**EXERCISE BRIEF**
Below are records; count how many of their lines contain the word "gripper" and give the number alone.

**THE DATA**
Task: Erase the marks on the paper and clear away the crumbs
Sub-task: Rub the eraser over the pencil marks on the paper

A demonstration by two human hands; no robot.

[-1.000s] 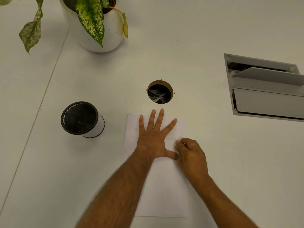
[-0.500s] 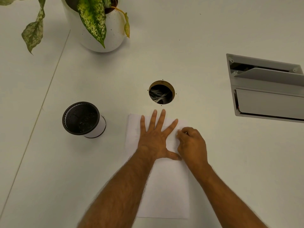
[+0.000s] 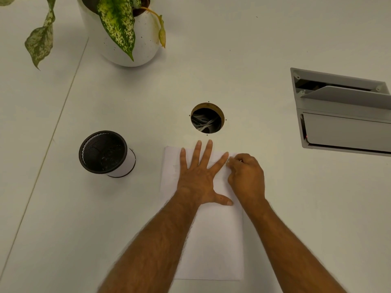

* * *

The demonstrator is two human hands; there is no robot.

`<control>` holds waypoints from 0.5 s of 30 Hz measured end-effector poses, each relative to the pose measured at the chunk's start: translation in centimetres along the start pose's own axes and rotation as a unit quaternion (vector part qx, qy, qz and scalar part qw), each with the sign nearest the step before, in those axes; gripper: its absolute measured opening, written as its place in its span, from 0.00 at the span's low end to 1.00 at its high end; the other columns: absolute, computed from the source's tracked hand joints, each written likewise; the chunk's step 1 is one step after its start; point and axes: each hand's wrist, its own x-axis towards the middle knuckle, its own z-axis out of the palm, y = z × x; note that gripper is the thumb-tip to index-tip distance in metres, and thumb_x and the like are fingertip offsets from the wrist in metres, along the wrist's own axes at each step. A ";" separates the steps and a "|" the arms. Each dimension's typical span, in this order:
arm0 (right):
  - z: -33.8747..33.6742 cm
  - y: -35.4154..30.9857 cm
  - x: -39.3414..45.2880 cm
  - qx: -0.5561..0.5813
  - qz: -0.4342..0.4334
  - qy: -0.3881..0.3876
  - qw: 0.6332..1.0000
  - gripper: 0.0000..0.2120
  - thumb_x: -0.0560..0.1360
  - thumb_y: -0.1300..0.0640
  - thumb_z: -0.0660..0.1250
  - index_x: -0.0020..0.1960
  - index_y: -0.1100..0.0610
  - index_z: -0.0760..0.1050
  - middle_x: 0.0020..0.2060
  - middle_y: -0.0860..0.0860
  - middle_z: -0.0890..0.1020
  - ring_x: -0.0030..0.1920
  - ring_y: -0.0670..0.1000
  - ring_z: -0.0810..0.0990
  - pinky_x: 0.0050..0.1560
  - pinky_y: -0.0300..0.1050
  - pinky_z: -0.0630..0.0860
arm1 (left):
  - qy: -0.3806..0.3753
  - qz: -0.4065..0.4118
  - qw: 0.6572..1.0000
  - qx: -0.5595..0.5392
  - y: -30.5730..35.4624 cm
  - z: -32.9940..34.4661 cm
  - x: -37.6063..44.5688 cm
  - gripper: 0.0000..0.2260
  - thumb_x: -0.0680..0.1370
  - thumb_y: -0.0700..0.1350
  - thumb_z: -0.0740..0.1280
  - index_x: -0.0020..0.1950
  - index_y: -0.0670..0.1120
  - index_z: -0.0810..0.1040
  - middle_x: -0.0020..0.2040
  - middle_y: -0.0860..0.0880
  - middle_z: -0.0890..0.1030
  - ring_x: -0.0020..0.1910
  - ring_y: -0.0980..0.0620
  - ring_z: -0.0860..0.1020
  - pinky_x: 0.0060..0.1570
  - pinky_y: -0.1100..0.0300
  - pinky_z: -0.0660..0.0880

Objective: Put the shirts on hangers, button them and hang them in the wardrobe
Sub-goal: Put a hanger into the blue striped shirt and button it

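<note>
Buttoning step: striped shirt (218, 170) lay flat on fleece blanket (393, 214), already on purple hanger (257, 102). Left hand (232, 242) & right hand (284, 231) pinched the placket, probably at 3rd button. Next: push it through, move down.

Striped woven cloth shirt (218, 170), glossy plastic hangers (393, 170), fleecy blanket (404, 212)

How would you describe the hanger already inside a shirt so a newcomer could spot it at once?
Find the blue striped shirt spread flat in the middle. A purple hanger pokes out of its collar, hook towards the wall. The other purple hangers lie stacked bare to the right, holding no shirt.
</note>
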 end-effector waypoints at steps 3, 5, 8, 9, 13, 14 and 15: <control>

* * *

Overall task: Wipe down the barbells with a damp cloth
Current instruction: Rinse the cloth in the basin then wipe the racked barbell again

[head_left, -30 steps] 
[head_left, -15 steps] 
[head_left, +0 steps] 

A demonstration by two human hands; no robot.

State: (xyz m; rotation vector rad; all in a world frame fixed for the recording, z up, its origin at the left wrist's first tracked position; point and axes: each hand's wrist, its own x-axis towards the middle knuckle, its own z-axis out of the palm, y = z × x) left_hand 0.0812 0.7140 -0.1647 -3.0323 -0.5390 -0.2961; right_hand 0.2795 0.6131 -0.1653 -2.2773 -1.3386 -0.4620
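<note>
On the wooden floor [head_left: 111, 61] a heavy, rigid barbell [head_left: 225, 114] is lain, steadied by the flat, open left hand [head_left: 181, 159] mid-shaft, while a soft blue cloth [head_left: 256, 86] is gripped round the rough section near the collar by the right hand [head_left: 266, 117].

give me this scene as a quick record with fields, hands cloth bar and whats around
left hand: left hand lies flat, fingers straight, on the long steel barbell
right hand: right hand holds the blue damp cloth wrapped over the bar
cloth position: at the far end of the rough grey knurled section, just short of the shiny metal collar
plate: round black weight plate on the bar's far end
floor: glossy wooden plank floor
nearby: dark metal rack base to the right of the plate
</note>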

**EXERCISE RESULT**
3